> _Task description_:
Among the entries below, one line contains "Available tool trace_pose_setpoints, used" and another contains "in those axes". Transcribe those two lines and every line between them, exactly.

[Records drawn from a dataset]
^^^^^^^^^^^^^^^^

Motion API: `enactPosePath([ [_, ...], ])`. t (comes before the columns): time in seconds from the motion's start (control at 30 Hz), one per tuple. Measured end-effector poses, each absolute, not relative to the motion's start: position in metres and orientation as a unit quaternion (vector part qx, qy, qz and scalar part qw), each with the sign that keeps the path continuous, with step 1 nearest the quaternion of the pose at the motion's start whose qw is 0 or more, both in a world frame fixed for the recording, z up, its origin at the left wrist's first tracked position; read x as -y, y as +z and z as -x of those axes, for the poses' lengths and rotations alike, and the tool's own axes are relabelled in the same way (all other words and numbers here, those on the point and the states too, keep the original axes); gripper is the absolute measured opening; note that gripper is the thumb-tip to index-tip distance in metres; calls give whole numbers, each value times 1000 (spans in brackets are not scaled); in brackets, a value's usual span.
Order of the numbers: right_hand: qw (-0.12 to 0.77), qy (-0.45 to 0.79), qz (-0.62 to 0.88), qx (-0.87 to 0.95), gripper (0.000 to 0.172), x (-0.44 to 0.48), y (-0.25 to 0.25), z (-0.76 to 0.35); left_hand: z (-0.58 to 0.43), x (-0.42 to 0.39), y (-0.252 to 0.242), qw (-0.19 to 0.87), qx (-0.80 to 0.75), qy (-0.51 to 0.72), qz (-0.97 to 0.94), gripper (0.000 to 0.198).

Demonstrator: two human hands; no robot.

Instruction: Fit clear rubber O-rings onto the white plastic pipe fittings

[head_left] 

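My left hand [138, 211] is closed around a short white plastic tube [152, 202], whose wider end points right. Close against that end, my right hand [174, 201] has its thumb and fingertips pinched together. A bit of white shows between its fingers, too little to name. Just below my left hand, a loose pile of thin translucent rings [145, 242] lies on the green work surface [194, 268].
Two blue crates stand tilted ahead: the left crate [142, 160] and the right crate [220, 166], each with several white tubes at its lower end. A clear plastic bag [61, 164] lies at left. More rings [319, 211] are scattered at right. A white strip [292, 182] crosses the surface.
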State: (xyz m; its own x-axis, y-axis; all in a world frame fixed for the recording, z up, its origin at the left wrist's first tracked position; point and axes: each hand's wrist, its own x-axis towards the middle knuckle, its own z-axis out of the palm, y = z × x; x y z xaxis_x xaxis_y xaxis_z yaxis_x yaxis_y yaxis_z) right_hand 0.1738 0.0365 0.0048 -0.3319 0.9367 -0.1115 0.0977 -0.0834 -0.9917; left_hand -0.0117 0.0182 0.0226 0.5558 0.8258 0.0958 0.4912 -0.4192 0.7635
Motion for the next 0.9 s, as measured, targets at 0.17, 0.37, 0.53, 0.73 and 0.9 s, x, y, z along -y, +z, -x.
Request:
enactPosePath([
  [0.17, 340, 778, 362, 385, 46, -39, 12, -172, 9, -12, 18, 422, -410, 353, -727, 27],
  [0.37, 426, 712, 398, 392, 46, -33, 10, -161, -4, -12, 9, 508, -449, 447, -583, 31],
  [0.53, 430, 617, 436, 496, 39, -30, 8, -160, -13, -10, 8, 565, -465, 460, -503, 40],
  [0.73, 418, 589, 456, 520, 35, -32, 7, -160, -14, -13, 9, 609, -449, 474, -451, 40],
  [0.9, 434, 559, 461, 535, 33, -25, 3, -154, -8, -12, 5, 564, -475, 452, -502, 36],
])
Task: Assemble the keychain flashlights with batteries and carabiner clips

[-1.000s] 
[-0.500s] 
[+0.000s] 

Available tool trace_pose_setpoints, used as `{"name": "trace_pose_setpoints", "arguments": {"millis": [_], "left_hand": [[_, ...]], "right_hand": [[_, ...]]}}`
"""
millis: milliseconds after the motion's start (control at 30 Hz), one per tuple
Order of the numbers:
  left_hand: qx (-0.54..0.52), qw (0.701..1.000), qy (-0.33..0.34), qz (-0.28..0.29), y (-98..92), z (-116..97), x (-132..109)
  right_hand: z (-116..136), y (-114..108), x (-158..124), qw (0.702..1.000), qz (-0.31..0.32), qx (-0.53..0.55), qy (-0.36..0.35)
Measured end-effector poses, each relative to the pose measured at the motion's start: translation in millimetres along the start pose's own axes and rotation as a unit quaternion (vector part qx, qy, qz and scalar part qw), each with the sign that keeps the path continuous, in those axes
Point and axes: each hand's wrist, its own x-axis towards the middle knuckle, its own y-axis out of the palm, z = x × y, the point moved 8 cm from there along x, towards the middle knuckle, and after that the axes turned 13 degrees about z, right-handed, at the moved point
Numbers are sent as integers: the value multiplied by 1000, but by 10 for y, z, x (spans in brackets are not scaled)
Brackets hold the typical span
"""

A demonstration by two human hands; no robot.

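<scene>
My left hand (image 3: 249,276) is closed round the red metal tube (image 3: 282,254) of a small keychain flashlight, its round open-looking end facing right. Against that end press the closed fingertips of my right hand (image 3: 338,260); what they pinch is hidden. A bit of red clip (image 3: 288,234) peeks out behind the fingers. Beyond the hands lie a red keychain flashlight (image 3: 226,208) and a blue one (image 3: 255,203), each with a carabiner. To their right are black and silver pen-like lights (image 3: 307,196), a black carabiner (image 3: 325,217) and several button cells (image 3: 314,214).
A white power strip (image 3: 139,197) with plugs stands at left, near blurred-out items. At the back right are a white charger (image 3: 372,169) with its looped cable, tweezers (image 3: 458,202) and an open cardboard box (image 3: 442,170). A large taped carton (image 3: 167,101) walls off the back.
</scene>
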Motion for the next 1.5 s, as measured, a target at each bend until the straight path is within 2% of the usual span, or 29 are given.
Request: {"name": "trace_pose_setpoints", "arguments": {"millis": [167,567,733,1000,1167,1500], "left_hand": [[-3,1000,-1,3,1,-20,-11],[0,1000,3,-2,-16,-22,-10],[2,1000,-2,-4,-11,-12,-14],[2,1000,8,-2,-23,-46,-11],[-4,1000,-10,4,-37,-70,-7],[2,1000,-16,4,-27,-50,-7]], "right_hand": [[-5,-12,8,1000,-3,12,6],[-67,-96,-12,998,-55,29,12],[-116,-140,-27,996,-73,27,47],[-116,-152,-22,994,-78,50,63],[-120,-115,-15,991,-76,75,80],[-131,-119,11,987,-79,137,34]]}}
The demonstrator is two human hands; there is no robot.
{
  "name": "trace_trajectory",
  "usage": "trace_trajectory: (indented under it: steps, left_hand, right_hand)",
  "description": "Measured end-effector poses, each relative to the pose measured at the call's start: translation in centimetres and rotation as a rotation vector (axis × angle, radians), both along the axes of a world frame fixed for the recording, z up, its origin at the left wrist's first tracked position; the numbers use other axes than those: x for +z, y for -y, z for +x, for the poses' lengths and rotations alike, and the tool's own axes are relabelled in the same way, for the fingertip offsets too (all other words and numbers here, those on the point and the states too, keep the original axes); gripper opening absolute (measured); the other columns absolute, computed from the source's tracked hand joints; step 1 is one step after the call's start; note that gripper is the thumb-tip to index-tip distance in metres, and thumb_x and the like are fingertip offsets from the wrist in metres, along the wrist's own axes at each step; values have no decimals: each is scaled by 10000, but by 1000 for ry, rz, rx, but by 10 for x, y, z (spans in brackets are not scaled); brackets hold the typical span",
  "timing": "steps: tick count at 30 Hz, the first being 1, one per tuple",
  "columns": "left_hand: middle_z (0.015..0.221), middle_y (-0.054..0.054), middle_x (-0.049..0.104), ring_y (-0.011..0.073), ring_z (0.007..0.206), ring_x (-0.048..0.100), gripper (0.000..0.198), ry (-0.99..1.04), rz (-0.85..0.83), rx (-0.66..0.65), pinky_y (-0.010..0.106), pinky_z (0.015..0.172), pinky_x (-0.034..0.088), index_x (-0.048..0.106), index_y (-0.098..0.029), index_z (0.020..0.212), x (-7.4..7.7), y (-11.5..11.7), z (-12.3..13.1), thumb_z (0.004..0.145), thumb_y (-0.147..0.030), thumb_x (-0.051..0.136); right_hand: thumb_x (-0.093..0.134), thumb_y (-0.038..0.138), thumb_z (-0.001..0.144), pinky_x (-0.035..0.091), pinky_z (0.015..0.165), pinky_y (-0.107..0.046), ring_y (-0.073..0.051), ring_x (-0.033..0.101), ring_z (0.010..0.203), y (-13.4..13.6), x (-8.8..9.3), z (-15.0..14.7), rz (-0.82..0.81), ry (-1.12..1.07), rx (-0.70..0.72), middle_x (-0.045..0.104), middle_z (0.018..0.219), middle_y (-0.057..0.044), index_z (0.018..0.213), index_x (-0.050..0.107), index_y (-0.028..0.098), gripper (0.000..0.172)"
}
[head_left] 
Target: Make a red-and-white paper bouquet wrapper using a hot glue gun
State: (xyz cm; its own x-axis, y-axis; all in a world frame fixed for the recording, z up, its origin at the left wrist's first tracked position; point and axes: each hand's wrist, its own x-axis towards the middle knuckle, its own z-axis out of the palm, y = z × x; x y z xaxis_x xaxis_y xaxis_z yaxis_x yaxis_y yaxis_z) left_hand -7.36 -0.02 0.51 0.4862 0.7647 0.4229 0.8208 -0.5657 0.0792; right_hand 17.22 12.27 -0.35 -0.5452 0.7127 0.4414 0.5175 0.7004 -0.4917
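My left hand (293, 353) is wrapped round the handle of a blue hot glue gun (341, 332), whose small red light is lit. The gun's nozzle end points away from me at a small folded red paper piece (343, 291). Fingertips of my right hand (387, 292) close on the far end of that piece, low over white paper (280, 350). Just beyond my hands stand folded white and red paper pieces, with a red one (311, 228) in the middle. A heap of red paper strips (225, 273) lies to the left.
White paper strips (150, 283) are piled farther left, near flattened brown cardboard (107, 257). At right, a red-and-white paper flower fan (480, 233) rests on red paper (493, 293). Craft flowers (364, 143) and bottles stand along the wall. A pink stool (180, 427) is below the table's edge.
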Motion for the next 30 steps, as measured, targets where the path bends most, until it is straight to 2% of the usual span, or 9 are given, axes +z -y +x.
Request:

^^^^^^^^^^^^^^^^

> _Finished exercise_:
Available tool trace_pose_setpoints, used as `{"name": "trace_pose_setpoints", "arguments": {"millis": [_], "left_hand": [[_, ...]], "right_hand": [[_, ...]]}}`
"""
millis: milliseconds after the motion's start (control at 30 Hz), one per tuple
Order of the numbers:
  left_hand: qx (-0.54..0.52), qw (0.701..1.000), qy (-0.33..0.34), qz (-0.28..0.29), y (-98..92), z (-116..97), x (-132..109)
  right_hand: z (-116..136), y (-114..108), x (-158..124), qw (0.702..1.000), qz (-0.31..0.32), qx (-0.53..0.55), qy (-0.36..0.35)
Measured end-effector poses, each relative to the pose measured at the motion's start: translation in millimetres along the start pose's own axes and rotation as a unit quaternion (vector part qx, qy, qz and scalar part qw), each with the sign that keeps the path continuous, in those axes

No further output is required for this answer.